THE INPUT:
>>>>>

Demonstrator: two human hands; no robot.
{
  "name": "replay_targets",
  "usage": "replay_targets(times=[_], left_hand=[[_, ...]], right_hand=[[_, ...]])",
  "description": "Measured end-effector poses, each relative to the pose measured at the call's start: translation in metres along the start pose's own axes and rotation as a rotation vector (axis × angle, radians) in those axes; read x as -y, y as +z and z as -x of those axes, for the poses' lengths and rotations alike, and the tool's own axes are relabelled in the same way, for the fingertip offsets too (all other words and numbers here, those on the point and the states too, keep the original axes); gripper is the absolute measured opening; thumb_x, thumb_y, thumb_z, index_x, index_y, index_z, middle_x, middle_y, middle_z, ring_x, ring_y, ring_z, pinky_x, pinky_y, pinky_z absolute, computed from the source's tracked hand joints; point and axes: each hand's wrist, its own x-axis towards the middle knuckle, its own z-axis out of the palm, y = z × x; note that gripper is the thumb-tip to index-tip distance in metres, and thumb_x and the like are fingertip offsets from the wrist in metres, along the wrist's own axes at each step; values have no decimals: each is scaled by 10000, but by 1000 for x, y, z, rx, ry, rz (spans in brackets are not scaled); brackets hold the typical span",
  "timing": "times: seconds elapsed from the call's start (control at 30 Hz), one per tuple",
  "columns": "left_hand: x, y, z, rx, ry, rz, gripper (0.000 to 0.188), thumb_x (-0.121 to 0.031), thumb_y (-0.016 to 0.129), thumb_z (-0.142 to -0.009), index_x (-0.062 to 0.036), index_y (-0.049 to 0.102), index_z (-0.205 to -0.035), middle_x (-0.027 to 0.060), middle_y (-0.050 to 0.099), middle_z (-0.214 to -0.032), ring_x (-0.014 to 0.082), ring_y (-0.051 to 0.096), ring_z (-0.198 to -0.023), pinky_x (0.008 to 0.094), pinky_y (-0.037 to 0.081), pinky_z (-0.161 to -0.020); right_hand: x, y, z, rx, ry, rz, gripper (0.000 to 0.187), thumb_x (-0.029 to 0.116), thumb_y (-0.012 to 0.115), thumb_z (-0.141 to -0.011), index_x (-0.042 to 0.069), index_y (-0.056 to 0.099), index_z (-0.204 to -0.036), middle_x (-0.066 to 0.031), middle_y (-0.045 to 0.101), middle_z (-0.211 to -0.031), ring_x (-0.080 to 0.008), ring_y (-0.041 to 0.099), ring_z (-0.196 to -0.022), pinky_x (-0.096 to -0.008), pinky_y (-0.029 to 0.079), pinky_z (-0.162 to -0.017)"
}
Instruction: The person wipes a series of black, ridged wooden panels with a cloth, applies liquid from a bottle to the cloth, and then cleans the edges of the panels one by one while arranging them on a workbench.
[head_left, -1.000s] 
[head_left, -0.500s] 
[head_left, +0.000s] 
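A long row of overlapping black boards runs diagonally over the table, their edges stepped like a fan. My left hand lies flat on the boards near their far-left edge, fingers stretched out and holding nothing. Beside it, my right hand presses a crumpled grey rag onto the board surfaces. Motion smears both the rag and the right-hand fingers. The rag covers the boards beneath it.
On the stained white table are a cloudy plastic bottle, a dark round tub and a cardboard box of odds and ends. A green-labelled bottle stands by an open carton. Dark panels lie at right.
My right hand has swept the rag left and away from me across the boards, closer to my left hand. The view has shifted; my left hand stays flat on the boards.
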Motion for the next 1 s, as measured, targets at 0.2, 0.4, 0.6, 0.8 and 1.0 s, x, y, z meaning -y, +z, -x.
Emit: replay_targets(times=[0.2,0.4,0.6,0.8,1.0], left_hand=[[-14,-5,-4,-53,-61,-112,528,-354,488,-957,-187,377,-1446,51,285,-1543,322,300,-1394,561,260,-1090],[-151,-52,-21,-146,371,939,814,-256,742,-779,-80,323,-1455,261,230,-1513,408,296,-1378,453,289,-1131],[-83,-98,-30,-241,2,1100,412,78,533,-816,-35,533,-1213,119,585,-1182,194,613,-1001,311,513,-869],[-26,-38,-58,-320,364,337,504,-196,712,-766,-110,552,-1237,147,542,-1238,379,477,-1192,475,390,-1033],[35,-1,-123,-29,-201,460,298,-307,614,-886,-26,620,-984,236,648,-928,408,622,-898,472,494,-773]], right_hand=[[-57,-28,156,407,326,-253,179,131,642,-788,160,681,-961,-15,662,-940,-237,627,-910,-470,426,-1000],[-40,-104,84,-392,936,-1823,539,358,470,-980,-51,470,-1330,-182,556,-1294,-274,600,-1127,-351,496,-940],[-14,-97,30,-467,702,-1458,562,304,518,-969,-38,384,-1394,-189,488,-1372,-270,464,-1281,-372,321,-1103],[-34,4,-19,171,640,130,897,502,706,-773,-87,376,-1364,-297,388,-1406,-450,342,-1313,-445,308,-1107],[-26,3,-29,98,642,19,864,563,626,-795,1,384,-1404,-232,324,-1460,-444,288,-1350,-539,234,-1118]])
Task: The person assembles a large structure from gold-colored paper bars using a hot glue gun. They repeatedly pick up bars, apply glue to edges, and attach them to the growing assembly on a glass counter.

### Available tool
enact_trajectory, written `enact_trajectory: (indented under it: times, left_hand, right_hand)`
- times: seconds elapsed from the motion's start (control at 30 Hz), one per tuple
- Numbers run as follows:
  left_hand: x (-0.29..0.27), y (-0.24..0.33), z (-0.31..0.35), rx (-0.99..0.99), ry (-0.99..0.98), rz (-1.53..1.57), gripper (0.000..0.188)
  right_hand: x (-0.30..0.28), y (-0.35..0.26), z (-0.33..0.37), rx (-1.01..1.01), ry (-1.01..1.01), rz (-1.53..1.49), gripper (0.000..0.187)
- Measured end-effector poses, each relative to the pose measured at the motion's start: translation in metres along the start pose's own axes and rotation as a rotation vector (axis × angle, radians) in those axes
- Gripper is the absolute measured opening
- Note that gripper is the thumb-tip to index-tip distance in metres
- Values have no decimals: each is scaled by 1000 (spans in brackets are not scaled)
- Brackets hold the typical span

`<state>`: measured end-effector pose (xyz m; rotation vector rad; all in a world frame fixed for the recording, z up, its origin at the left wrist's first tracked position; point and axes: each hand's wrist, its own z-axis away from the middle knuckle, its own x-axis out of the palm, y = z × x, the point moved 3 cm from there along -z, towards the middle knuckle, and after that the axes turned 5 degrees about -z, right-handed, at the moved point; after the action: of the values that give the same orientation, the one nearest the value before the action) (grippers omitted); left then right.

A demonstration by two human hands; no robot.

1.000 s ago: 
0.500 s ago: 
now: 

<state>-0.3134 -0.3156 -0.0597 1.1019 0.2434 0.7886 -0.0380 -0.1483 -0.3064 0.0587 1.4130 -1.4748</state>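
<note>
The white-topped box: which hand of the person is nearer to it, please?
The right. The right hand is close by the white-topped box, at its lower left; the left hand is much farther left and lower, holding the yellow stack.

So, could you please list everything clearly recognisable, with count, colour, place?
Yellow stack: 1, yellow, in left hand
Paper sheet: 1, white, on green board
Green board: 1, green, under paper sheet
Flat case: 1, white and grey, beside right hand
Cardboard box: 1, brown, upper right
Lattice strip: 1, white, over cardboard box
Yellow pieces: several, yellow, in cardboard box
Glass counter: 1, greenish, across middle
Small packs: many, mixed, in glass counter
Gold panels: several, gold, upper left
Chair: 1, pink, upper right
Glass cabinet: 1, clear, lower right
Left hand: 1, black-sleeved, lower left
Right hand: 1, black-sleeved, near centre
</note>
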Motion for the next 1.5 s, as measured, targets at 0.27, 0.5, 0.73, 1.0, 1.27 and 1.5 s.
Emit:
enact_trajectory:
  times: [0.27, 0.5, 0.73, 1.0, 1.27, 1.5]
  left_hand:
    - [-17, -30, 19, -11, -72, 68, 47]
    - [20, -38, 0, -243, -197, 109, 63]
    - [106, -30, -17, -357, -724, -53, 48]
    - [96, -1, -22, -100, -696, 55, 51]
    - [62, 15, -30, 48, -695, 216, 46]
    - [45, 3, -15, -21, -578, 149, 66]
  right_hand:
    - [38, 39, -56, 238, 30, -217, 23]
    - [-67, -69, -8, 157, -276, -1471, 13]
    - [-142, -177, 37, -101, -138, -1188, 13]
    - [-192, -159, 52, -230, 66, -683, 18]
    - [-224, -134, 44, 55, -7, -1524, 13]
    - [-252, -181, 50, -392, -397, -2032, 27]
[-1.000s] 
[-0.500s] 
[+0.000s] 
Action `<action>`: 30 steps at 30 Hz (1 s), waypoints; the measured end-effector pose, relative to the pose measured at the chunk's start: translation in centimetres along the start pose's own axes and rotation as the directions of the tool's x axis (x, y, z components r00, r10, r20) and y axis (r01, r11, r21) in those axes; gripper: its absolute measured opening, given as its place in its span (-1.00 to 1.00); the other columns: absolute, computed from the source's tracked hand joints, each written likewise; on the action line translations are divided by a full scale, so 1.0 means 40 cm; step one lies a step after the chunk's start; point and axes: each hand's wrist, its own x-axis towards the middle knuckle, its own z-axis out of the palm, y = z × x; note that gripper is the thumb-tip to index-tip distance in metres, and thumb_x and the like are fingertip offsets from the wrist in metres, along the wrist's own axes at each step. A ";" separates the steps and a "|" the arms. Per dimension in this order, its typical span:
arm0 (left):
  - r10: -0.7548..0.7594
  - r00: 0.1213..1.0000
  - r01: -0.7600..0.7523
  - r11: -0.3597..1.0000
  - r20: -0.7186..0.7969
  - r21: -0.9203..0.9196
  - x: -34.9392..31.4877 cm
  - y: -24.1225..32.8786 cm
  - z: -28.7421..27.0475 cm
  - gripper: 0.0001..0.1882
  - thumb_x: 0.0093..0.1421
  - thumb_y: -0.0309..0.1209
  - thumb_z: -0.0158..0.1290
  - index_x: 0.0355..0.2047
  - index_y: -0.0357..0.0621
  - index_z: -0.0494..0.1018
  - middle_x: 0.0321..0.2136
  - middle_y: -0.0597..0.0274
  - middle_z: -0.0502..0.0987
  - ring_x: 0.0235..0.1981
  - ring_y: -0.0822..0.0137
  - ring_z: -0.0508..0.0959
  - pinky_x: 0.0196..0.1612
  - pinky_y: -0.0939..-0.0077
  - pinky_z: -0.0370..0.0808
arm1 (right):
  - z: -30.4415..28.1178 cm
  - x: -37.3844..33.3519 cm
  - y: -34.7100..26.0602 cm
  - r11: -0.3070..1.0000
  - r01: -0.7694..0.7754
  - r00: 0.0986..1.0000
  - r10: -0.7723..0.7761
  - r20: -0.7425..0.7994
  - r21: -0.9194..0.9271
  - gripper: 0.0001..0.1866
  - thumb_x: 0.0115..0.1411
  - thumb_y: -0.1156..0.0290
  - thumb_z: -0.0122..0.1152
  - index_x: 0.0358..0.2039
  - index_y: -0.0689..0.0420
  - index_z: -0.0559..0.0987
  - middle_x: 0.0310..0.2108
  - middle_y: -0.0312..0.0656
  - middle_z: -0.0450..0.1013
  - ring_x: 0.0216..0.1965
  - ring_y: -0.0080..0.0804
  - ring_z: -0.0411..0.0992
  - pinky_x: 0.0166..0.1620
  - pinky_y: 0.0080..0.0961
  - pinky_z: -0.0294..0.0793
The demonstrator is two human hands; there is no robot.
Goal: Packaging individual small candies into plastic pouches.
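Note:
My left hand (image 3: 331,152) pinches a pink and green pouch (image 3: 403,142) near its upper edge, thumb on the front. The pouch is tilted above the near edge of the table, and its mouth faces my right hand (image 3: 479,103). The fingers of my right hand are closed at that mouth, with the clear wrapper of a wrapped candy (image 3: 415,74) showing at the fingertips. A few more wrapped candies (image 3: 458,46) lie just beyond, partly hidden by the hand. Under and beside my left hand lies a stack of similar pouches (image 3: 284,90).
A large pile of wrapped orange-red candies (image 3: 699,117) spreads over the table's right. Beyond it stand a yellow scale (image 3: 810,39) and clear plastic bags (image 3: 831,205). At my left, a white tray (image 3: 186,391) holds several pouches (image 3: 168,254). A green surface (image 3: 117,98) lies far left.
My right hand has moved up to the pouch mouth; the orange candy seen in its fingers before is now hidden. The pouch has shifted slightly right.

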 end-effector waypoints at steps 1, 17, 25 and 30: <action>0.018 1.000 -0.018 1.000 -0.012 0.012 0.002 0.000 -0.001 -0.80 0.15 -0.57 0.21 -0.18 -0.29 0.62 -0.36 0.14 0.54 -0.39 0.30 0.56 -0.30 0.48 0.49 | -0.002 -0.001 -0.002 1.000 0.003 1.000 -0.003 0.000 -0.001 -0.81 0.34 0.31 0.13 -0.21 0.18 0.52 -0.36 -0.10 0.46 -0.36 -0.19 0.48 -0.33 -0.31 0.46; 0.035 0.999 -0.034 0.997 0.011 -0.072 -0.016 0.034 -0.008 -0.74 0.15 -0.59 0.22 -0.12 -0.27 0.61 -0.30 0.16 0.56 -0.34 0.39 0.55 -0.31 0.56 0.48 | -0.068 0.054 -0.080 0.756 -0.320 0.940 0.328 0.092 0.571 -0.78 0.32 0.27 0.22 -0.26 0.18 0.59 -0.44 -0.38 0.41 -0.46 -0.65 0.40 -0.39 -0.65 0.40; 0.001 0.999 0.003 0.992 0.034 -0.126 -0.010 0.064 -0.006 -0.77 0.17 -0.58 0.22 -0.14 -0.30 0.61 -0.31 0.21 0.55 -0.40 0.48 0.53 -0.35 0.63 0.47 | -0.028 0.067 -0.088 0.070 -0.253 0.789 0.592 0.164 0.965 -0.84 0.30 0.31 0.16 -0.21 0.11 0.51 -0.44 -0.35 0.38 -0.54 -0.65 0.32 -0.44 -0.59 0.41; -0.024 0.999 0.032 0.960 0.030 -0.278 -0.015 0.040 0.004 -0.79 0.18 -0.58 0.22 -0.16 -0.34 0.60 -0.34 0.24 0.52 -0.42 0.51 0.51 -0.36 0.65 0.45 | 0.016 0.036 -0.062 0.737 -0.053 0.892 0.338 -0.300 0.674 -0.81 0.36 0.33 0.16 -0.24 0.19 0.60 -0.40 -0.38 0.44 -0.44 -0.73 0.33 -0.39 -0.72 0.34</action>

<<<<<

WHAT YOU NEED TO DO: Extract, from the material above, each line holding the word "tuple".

PROBLEM SOLUTION:
  "timing": "times: seconds elapsed from the call's start (control at 30 Hz), one per tuple",
- times: seconds elapsed from the motion's start (control at 30 Hz), one per tuple

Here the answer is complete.